Of course, the meeting cannot be called a meeting of the Caribbean Community (Caricom) since the chairman and other key community officials were not involved, even if the countries invited — Haiti, St Lucia, The Bahamas, The Dominican Republic, and Jamaica — represent the bulk of the regional population.

In respect of Venezuela, the US is known to want to see the back of President Nicolas Maduro. Whatever action the Trump Administration takes against him will affect all nations in this region.

PetroCaribe has already been hit by the US sanctions against Venezuela, notwithstanding the offer of an alternative energy programme by Opposition Leader Juan Guaidˇ.

We would expect that no harm could come from hearing what Mr Trump has in mind in respect of any further action against Mr Maduro, in which event appropriate preparations can be made to minimise any potential fallout.

At the same time, the meeting provided an opportunity for the Caribbean leaders to explain the position they took under the umbrella of Caricom and the United Nations about non-interference in Venezuela's affairs and a peaceful resolution of the conflict.

The leaders, we hope, would also have told Mr Trump about Venezuela's role as saviour of the region through PetroCaribe at a time when other countries, including the US, were more inward-looking.

As to China, the Caribbean leaders have also been provided a golden opportunity to explain to Mr Trump the critical importance of China's assistance that has kept their economies afloat and given them a fighting chance in a tough global environment.

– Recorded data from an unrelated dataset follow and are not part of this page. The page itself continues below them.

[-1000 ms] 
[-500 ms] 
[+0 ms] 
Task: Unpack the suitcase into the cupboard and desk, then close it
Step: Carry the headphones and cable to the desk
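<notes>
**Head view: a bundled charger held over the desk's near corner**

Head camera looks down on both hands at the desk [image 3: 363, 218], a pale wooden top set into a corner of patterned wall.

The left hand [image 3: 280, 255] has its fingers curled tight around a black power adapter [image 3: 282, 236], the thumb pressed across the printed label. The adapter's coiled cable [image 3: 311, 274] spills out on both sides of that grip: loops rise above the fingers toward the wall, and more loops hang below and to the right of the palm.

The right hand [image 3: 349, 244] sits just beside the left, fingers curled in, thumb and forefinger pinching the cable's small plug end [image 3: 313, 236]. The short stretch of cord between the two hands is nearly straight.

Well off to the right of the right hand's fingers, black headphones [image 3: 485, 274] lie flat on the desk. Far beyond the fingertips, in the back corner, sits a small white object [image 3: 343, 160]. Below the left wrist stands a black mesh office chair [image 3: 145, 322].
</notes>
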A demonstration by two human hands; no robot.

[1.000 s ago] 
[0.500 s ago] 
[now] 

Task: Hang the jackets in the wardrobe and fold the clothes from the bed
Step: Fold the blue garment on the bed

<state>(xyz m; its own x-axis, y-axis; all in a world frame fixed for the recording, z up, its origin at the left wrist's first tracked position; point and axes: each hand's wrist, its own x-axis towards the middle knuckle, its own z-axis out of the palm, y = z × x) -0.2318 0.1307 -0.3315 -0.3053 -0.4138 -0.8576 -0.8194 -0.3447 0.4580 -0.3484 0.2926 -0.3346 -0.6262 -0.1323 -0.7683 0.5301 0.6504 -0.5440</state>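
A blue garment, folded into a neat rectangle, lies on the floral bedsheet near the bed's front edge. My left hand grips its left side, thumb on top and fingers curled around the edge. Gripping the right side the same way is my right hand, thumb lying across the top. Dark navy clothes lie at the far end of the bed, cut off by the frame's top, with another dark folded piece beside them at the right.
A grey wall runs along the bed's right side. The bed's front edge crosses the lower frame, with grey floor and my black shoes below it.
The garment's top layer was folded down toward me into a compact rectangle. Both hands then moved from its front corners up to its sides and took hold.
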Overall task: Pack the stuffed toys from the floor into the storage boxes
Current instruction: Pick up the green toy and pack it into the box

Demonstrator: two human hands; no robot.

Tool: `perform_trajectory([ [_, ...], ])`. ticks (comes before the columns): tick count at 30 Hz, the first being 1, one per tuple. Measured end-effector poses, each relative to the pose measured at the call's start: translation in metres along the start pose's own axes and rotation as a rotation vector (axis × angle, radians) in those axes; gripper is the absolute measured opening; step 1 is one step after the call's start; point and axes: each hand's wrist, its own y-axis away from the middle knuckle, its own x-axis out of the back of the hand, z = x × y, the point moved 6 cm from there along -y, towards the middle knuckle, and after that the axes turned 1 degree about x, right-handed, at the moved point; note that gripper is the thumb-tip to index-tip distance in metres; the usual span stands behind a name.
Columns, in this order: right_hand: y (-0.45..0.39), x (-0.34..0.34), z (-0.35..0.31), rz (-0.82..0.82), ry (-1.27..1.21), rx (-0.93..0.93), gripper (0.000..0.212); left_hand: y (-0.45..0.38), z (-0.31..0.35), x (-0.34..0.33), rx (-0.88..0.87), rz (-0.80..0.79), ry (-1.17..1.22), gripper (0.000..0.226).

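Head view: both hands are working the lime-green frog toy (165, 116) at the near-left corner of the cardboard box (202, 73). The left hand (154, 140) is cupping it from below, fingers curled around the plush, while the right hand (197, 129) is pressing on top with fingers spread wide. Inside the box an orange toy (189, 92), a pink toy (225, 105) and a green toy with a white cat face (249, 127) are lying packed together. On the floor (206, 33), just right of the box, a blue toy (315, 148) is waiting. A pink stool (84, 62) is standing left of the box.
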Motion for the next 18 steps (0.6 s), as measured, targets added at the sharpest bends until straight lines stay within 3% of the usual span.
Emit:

It is the absolute truth that the US had largely ignored the Caribbean as a region of geopolitical importance after the end of the East-West Cold War. The region found itself cut adrift in shark-filled economic waters and many of us would have been devoured were it not for China.

We have faith that no Caribbean leader would wish to signal that we are a region of ingrates who grab what we can get from old friends when we are in trouble, only to abandon them for new friends or renewed friendship when things are looking up.

We don't believe that Mr Trump would want to put us in such an untenable position. And if he did, we are sure he would find that there are no takers in the Caribbean.